# What to produce
The line with "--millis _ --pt", the line with "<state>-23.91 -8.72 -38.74", and all lines between them in the material below: return these exactly, and no others.

# Available data
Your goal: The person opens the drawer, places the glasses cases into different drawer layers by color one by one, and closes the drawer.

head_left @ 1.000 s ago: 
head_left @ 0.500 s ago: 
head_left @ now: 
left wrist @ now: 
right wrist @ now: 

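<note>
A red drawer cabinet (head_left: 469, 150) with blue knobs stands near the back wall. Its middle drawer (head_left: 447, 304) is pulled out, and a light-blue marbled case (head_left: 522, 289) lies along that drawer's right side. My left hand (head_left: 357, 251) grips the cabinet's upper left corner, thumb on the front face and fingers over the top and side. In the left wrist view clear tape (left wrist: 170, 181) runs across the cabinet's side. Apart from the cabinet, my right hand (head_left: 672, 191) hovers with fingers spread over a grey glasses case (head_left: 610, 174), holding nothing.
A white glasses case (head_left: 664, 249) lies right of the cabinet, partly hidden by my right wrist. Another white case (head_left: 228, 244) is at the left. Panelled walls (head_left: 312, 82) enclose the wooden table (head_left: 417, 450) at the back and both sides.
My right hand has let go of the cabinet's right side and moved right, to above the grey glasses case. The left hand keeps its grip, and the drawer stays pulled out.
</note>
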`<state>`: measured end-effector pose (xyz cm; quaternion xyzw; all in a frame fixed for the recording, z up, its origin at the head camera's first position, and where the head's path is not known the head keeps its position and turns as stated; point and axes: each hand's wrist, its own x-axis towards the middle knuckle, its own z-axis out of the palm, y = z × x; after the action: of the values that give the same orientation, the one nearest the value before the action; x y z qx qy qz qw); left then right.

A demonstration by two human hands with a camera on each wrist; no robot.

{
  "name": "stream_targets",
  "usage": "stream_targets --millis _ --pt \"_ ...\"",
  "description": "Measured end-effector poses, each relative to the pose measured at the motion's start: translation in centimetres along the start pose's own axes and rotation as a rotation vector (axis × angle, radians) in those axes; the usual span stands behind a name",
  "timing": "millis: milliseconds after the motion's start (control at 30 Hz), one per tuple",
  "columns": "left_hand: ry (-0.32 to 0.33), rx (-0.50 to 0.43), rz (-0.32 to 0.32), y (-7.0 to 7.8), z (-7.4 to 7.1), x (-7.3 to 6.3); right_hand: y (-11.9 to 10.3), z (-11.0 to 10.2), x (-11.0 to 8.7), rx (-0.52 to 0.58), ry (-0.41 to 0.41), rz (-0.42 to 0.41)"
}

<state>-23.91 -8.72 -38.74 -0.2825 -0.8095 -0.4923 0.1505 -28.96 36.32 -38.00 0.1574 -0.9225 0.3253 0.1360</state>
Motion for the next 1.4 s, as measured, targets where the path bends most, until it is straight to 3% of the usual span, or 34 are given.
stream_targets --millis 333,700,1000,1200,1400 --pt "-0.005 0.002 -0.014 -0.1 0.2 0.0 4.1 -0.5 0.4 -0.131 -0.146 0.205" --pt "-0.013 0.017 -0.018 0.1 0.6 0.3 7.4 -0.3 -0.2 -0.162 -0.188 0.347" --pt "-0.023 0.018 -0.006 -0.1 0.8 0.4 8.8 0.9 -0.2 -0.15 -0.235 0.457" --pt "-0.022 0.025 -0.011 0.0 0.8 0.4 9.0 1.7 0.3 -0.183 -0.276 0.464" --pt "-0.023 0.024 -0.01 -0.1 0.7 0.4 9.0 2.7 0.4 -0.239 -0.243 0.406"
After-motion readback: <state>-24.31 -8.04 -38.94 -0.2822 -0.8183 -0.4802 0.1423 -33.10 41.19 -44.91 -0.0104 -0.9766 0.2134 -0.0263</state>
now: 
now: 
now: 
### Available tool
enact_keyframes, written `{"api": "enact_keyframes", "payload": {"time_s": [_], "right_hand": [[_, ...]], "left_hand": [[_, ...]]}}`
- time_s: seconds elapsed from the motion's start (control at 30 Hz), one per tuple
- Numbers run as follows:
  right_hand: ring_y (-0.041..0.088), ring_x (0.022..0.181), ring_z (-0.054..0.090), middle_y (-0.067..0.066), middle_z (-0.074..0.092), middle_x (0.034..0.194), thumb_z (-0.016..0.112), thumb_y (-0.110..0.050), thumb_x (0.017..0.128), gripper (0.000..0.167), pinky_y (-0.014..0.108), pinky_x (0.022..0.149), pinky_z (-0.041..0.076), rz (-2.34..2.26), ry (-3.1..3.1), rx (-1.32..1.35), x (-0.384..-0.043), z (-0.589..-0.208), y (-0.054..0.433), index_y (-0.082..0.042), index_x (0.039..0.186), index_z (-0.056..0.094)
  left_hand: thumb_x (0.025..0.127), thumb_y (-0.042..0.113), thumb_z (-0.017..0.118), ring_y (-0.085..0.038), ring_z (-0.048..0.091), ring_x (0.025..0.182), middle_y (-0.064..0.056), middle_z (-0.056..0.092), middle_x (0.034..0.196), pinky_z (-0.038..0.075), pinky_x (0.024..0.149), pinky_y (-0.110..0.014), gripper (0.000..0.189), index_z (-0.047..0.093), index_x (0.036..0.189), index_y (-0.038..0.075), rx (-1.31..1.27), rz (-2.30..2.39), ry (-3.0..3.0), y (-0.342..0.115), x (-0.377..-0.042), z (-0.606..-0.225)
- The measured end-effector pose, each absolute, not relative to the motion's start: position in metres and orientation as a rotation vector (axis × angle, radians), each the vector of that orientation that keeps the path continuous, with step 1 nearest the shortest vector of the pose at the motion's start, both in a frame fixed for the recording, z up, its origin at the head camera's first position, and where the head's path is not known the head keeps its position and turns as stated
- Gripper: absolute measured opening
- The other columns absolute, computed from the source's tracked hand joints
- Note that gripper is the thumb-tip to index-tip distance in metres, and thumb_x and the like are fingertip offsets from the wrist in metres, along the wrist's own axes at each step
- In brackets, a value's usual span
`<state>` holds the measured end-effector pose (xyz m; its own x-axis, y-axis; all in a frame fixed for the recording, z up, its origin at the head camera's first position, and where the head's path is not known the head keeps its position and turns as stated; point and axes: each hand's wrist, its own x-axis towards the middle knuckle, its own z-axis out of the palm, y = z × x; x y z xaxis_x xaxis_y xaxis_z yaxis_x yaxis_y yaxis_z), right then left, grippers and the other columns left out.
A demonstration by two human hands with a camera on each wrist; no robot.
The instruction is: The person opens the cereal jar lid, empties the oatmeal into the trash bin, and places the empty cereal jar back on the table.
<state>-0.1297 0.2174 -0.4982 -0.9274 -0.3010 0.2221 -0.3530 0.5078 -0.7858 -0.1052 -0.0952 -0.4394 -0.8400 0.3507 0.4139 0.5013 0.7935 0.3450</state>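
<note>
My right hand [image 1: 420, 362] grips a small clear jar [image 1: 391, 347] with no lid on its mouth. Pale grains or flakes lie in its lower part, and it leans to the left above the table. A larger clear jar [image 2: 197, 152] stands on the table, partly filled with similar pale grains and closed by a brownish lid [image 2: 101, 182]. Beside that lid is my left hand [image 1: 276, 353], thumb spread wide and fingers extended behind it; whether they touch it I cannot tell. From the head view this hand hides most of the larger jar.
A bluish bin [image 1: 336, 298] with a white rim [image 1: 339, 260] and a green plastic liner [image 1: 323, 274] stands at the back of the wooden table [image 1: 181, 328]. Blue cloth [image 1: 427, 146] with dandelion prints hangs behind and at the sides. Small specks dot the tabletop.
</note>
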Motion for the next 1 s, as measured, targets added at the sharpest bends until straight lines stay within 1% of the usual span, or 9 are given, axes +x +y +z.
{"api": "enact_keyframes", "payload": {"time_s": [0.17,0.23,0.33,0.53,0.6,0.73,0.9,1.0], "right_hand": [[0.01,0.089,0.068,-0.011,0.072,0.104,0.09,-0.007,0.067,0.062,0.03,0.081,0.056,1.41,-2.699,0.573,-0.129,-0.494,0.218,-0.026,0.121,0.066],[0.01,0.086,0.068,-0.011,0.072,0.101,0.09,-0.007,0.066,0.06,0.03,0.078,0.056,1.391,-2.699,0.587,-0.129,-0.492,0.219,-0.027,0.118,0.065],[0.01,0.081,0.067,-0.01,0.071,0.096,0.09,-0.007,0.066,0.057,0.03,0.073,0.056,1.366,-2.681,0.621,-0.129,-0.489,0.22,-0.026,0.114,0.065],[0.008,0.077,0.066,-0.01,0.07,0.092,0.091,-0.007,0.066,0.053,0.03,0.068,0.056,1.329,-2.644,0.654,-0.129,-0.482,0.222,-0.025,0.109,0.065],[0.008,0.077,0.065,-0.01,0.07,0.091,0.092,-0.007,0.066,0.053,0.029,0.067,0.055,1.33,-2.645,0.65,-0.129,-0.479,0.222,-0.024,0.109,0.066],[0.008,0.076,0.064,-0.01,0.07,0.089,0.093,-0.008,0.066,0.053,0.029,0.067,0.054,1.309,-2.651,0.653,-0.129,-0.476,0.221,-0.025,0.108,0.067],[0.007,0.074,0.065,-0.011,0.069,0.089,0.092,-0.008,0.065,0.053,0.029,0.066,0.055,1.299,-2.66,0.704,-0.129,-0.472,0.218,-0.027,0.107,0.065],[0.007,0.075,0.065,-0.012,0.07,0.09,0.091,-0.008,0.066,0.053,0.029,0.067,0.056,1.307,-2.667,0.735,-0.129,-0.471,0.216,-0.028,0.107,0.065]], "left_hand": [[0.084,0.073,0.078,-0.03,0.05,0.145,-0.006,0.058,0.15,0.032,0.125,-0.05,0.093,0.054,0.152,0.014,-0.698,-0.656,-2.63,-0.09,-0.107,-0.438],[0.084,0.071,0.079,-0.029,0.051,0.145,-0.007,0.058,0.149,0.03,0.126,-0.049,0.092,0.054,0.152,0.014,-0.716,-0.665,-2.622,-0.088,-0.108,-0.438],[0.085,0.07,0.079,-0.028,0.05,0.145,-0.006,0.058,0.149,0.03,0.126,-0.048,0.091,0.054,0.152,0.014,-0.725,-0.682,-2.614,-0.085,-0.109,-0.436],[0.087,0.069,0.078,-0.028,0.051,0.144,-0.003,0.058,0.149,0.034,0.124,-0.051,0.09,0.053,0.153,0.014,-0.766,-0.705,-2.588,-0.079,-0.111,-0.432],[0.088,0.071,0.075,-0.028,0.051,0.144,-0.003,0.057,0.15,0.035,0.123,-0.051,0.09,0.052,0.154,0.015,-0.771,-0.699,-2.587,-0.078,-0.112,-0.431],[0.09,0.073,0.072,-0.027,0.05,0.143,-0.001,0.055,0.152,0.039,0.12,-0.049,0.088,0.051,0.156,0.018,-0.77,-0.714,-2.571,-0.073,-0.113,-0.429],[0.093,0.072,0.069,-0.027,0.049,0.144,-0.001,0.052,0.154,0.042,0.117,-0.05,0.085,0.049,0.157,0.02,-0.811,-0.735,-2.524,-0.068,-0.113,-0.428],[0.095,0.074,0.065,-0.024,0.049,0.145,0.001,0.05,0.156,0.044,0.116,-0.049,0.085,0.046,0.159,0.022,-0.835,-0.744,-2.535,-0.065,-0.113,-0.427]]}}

# Response box
  "usage": "stream_targets --millis _ --pt \"_ ...\"",
  "description": "Measured end-effector poses, each relative to the pose measured at the motion's start: translation in centimetres along the start pose's own axes and rotation as a rotation vector (axis × angle, radians) in those axes; the usual span stands behind a name",
  "timing": "millis: milliseconds after the motion's start (control at 30 Hz), one per tuple",
  "columns": "left_hand: ry (-0.32 to 0.33), rx (-0.50 to 0.43), rz (-0.32 to 0.32), y (-7.0 to 7.8), z (-7.4 to 7.1), x (-7.3 to 6.3); right_hand: y (-11.9 to 10.3), z (-11.0 to 10.2), x (-11.0 to 8.7), rx (-0.52 to 0.58), ry (-0.41 to 0.41), rz (-0.42 to 0.41)"
}

<state>-23.91 -8.72 -38.74 -0.2825 -0.8095 -0.4923 0.1505 -28.96 36.32 -38.00 0.1574 -0.9225 0.3253 0.1360</state>

Nothing else remains in this exercise.